Lightweight web change monitoring library - clean diffs, structured alerts, no AI required.

Project description

WatchDiff

Lightweight web change monitoring - clean diffs, structured alerts, no AI required.

WatchDiff watches web pages and tells you exactly what changed, in plain language.
No noisy HTML diffs. No external services. No AI black boxes.

Why WatchDiff?

Most change detection tools compare raw HTML - which means every minor script reload or ad rotation triggers a false positive. WatchDiff strips the noise first, then diffs only the content that matters.

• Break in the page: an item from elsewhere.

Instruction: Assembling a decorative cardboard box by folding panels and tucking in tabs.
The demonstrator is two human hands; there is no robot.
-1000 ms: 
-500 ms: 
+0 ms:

  • Deterministic - same input always produces the same output
  • Human-readable diffs - "Price changed: $19 → $24", not a wall of HTML
  • Zero external services - snapshots stored locally as JSON
  • Async-ready - sync and async schedulers included
  • Configurable - target any CSS selector, ignore patterns, set webhooks

Install

pip install watchdiff-core

Or with uv:

uv add watchdiff-core

Quick start

Python API

from watchdiff import WatchDiff

wd = WatchDiff()

wd.watch(
    "https://books.toscrape.com/catalogue/a-light-in-the-attic_1000/index.html",
    target=".price_color",
    interval=60,
    label="Book price",
    on_change=lambda r: print(r.summary()),
)

wd.start()

CLI

# One-shot check
watchdiff check https://example.com --target .price

# Continuous monitoring (Ctrl+C to stop)
watchdiff run https://example.com --target .price --interval 60

# Snapshot history
watchdiff history https://example.com

# Diff reports
watchdiff reports https://example.com

# Clear stored data
watchdiff clear https://example.com

How it works

Every check runs through a fixed pipeline:

Fetcher → Cleaner → Parser → DiffEngine → Store → Notifier
  1. Fetcher - downloads the page via httpx (sync or async)
  2. Cleaner - strips scripts, styles, ads, and tracking noise
  3. Parser - extracts the target CSS selector (or full body)
  4. DiffEngine - compares content using Python's difflib.SequenceMatcher
  5. Store - persists snapshots and reports as local JSON files
  6. Notifier - fires callbacks and/or webhooks on detected changes

API reference

WatchDiff

wd = WatchDiff(storage_dir=".watchdiff")  # default storage directory

.watch(url, *, ...)

Register a URL to monitor. All keyword arguments are optional.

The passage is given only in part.